Technology March 11, 2026

How CDNs Work

A 6-minute read

Netflix serves 700 million hours of video every day. Here's how content delivery networks make that possible, and why your website needs one.

When you stream a Netflix movie, the video doesn’t come from a single server in California. It comes from a server physically close to you: maybe in the same city. The same is true when you load a webpage, download an app, or play an online game. This magic is performed by a content delivery network, and without it, the modern internet would be impossibly slow.

The short answer

A CDN (Content Delivery Network) is a geographically distributed network of servers that stores copies of content (images, videos, scripts, webpages) and delivers it to users from the server closest to them.

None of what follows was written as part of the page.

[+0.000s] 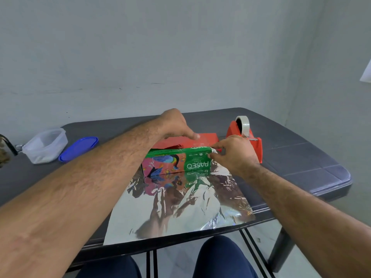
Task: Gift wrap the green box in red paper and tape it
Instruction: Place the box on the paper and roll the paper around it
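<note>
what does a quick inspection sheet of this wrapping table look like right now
surface: dark grey plastic table, bare at the right side.
job's things: green printed cardboard box lying on a crinkled sheet of wrapping paper, silver side up, red face folded up behind the box; red tape dispenser with a clear tape roll at the right rear.
clutter: clear plastic tub and blue oval lid at the left rear.
grips: left hand pressing the red flap by the box's top; right hand pinching at the box's right end.
cables: nothing seen.
surroundings: pale grey wall; dark object at the left edge, unclear.
</note>
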### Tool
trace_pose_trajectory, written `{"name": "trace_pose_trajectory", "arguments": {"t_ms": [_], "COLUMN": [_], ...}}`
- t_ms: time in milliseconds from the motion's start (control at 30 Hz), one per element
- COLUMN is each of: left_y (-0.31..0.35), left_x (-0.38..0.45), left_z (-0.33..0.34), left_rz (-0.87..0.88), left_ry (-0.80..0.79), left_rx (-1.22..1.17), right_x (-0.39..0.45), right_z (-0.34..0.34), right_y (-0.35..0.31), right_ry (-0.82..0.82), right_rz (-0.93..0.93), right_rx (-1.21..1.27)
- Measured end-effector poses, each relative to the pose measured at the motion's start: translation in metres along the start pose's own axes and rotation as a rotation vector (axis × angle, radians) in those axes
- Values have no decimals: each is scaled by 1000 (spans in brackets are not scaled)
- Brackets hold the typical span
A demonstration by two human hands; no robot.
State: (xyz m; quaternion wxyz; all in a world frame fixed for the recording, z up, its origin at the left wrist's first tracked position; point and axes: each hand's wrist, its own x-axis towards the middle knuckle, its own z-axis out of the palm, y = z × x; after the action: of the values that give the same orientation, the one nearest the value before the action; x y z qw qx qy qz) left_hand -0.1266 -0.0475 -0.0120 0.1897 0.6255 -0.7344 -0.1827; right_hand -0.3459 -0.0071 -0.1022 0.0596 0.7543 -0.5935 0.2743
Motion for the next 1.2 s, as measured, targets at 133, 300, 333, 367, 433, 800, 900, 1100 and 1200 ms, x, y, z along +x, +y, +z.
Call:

CDNs work on top of the internet’s routing infrastructure, leveraging physical proximity to reduce latency. By serving content from a nearby location rather than a single central server, CDNs reduce latency, handle traffic spikes, and make the web dramatically faster.

The full picture

The problem CDNs solve

Imagine a single web server in New York serving 10 million users worldwide. Every user, whether they’re in Tokyo, London, or São Paulo, must connect to that one server over thousands of miles of cables. The physics of light through fiber optic cable means a user in Japan might wait 200-300 milliseconds just for the data to travel one way.

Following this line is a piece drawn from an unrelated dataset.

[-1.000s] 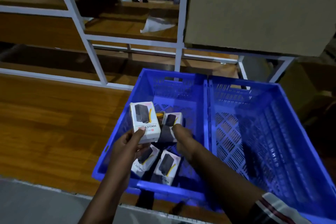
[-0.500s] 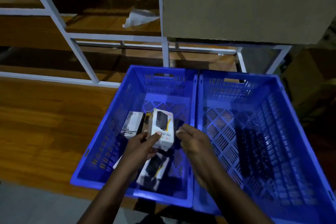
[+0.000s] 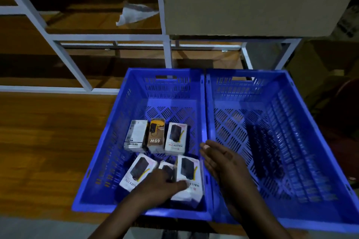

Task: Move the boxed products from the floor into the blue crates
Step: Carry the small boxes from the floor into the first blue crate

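Observation:
Two blue crates stand side by side: the left crate [image 3: 108, 141] and the right crate [image 3: 303, 141]. The left one holds several boxed products. At the back lie a white box [image 3: 136, 136], a brown 65W box [image 3: 156, 135] and a white Halley box [image 3: 175, 137]. Nearer lie another Halley box [image 3: 138, 172] and a small box [image 3: 166, 166], half hidden. My left hand [image 3: 161, 185] grips a white box [image 3: 189, 174] low in the crate's near right corner. My right hand [image 3: 219, 159] hovers with relaxed fingers over the rims where the crates meet, holding nothing.
A white metal rack [image 3: 58, 48] with wooden shelves rises behind the crates. A large cardboard box [image 3: 252, 0] sits on the rack at upper right. Crumpled white wrapping [image 3: 134, 13] lies on a shelf. A wooden board [image 3: 48, 141] lies left of the crates.
My left hand has carried the white box down to the near right corner of the left crate. My right hand has drawn back to the crates' shared rim.

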`<state>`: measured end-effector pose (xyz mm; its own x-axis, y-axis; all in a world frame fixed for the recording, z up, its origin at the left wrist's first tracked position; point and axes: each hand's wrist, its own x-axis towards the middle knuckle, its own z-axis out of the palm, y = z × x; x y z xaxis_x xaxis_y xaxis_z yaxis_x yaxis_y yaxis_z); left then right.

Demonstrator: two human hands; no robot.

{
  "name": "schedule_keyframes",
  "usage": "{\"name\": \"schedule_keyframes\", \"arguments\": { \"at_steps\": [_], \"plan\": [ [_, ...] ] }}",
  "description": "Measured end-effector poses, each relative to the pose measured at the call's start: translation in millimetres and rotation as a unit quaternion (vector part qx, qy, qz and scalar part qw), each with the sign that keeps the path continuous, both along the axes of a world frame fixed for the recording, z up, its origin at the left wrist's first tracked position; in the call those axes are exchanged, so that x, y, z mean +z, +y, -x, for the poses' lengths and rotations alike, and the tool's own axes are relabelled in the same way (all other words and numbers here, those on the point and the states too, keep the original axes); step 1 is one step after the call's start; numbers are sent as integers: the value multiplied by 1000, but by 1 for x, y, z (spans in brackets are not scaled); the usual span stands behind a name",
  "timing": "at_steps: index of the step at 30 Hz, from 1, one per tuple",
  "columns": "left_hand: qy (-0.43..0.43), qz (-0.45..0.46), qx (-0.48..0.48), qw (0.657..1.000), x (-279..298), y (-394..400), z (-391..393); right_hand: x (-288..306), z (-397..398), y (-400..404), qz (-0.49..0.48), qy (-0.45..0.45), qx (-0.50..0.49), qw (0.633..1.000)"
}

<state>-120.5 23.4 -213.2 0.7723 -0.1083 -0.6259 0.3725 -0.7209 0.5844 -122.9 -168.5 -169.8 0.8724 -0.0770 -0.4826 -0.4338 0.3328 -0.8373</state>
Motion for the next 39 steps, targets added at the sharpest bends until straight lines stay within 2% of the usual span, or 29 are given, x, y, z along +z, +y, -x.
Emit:
{"name": "schedule_keyframes", "arguments": {
  "at_steps": [5, 9, 13, 15, 17, 19, 23, 28, 31, 34, 37, 39],
  "plan": [
    [68, -5, -117, 991, -16, 11, -23, -3, 0, 17, 25, 1, -51, 998],
    [139, 96, -50, 984, -24, 17, -37, -6, 6, 32, 18, 6, -66, 998],
    [204, 182, -12, 962, -23, 22, -40, -8, 17, 49, 14, 15, -87, 996],
    [169, 164, -28, 971, -24, 23, -38, -7, 23, 54, 14, 19, -102, 995],
    [82, 79, -82, 990, -24, 26, -34, -6, 30, 58, 17, 31, -125, 992],
    [14, -15, -162, 987, -24, 29, -31, -5, 37, 60, 30, 37, -143, 989],
    [-17, -45, -206, 977, -26, 30, -32, -4, 49, 58, 35, 43, -172, 984],
    [-127, 3, -164, 978, -18, 29, -32, 1, 65, 49, 17, 42, -176, 983],
    [-169, 134, -63, 974, -6, 20, -19, 4, 80, 38, -3, 39, -174, 984],
    [-183, 268, 27, 945, 16, 2, 6, 4, 99, 23, 3, 30, -180, 983],
    [-206, 330, 6, 921, 41, -24, 41, 3, 130, 4, 29, 20, -191, 981],
    [-188, 355, -35, 915, 49, -45, 67, 1, 158, -12, 48, 14, -206, 977]
  ]
}}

At scale, this doesn’t just create delay. It creates collapse. When a single server tries to serve millions of people simultaneously, bandwidth gets exhausted, servers crash, and websites time out.

CDNs solve this by distributing the load. Instead of one server doing all the work, thousands of servers around the world each handle a portion of the traffic.

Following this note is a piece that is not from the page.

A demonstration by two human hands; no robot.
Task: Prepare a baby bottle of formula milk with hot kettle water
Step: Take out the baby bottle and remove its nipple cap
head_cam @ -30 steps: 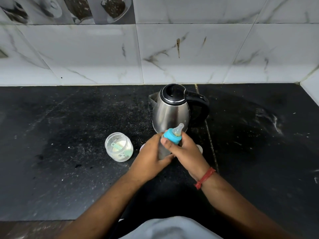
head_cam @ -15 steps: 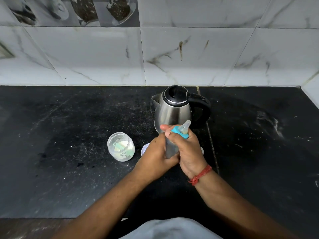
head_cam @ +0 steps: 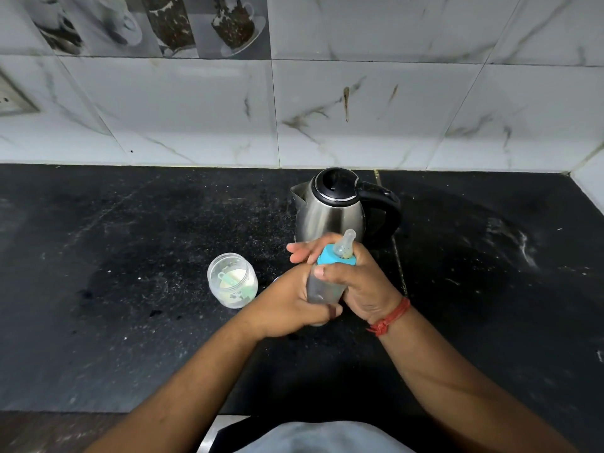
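Both hands, left hand (head_cam: pixel 294 299) and right hand (head_cam: pixel 356 282), grip the capped baby bottle (head_cam: pixel 327 286) before the closed kettle (head_cam: pixel 330 214), suggesting only mixing remains.

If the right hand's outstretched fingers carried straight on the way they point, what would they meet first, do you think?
The right hand points its fingers leftward across the counter; the way looks free, probably passing behind the formula jar, though depth is unclear.

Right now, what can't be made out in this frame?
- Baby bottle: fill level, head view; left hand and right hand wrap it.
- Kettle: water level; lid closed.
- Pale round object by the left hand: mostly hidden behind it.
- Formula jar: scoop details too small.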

How a CDN works: the basics

When a website owner signs up with a CDN, the CDN’s servers create copies of the website’s static content, images, CSS files, JavaScript, videos. These are the files that don’t change often and don’t need to be generated dynamically.

Here’s what happens when you visit a site using a CDN:

  1. Your browser requests an image from cdn.example.com (or a similar subdomain).
  2. The CDN’s system, using anycast routing, directs your request to the server closest to your physical location.
  3. That “edge server” has the image cached and serves it directly.

The nearest server might be 50 miles away instead of 5,000. The difference in speed is dramatic. Studies consistently show that even a one-second delay in page load time can drop conversion rates by 7%.

Edge servers and points of presence

A CDN’s network consists of dozens or hundreds of “points of presence” (PoPs): data centers in cities around the world. Each PoP contains many servers dedicated to caching content.

The number of PoPs is one way to evaluate a CDN. A global CDN like Cloudflare has over 300 PoPs. Akamai has more than 4,000. More PoPs generally means better performance for more users.

These servers are typically placed in major internet exchange points: physical locations where different networks interconnect. This positioning ensures the CDN can quickly pull original content from the source server and quickly deliver it to end users.

Caching: the mechanism behind the speed

CDNs work because of caching. When content is first requested from a CDN, the edge server doesn’t have it. It fetches the original from the origin server, delivers it to the user, and keeps a copy.

On subsequent requests from users in that region, the edge server serves the cached copy directly. This is called a “cache hit.” The origin server never gets involved again until the cached version expires or gets evicted.

Caching works based on rules set by the website owner. Static assets like images might be cached for a week. JavaScript files might be cached for a year. Dynamic content might not be cached at all, since it changes per user.

This is why clearing your browser cache sometimes “fixes” websites. The CDN served an outdated version, your browser rejected it, but both had old copies. A cache clear forces fresh content to load.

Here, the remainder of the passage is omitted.